Giallo a Venezia, or as it should more accurately be called, Gore and Regret in Venice, is the cinematic equivalent of accidentally sticking your hand in a blender and then wondering why it hurts. Mario Landi’s 1979 excursion into Italian giallo takes every subtlety and nuance the genre might have had and mercilessly throws it into a gondola full of blood, cocaine, and questionable taste.
The plot—if you can call it that—is a tangled mess of sexually abusive husbands, a detective fumbling through the murk, and an anonymous killer whose motivations are as opaque as the murky Venetian canals. Along the way, we get graphic sex, gratuitous gore, and a leg being sawed off in slow motion. It’s like the film took the phrase “shock value” and treated it as a production mandate: “No scene too horrifying, no corpse too sticky, no ethical boundary untrampled.”
Leonora Fani does what she can with the material, but even the most committed actor can’t save a film where the cinematography seems to be competing with the gore for attention. The supporting cast drifts in and out like ghosts in a cheap haunted house, and the killer’s identity—though apparently a mystery—is as much of a “twist” as discovering your pizza is cold when you order it delivery.
And then there’s the behind-the-scenes horror: Mariangela Giordano was tied so tightly during a torture scene that her flesh was literally cut. Watching the film, you’d be forgiven for assuming the director thought “method acting” included actually mutilating your actors.
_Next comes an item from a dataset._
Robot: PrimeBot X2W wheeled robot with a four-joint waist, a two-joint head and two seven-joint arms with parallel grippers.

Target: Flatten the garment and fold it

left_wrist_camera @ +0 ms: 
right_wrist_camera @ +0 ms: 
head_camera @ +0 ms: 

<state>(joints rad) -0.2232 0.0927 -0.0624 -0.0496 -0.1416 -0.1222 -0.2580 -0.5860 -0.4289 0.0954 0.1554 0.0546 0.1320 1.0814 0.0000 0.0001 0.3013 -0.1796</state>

At this point, it’s less “giallo” and more “occupational hazard.”
In short, Giallo a Venezia is a film that exists purely to make you squirm, cringe, and occasionally laugh at how catastrophically bad taste can be packaged as art. If you want story coherence, character development, or even basic human decency, you’re in the wrong city, wrong year, and wrong century. But if you want a cinematic headache so intense that it doubles as a medieval torture device, then congratulations—you’ve found paradise.